L’épidémie en cours en Tanzanie n’est en tout cas pas plus inquiétante que ce qui a pu être observé avant. « C’est un peu le même type d’alerte que ce qui a pu être observé en Guinée équatoriale il y a quelques semaines. Il faut être prudent, mais il n’y a pas d’inquiétude particulière. Le seul risque que je vois, c’est que c’est très proche de la frontière avec l’Ouganda, donc il faut faire attention aux passages transfrontaliers pour éviter que des malades porteurs du virus ne disséminent la maladie », prévient l’épidémiologiste.
- Quel traitement ?
Il n’y a actuellement aucun traitement pour lutter contre la maladie à virus Marburg. Les médicaments peuvent traiter les symptômes, mais pas le virus en lui-même. Une prise en charge adaptée avec notamment une réhydratation par voie orale ou intraveineuse peut grandement améliorer les chances de survie des malades.
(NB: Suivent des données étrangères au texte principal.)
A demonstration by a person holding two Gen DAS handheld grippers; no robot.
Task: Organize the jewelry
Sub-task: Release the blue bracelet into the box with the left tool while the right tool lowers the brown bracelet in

Contrairement à Ebola, aucun vaccin n’a encore vu le jour pour protéger les populations de la maladie à virus Marburg, mais cinq candidats vaccins sont actuellement en phase de test. Deux d’entre eux sont plus avancés, et la communauté scientifique avait décidé de lancer une phase d’évaluation en Guinée équatoriale. « Je pense que les discussions pourraient bientôt reprendre pour inclure la Tanzanie dans cette évaluation de vaccin qui est indispensable en temps d’épidémie pour démontrer une efficacité clinique en termes de prévention de la maladie », estime le Dr Éric D’Ortenzio.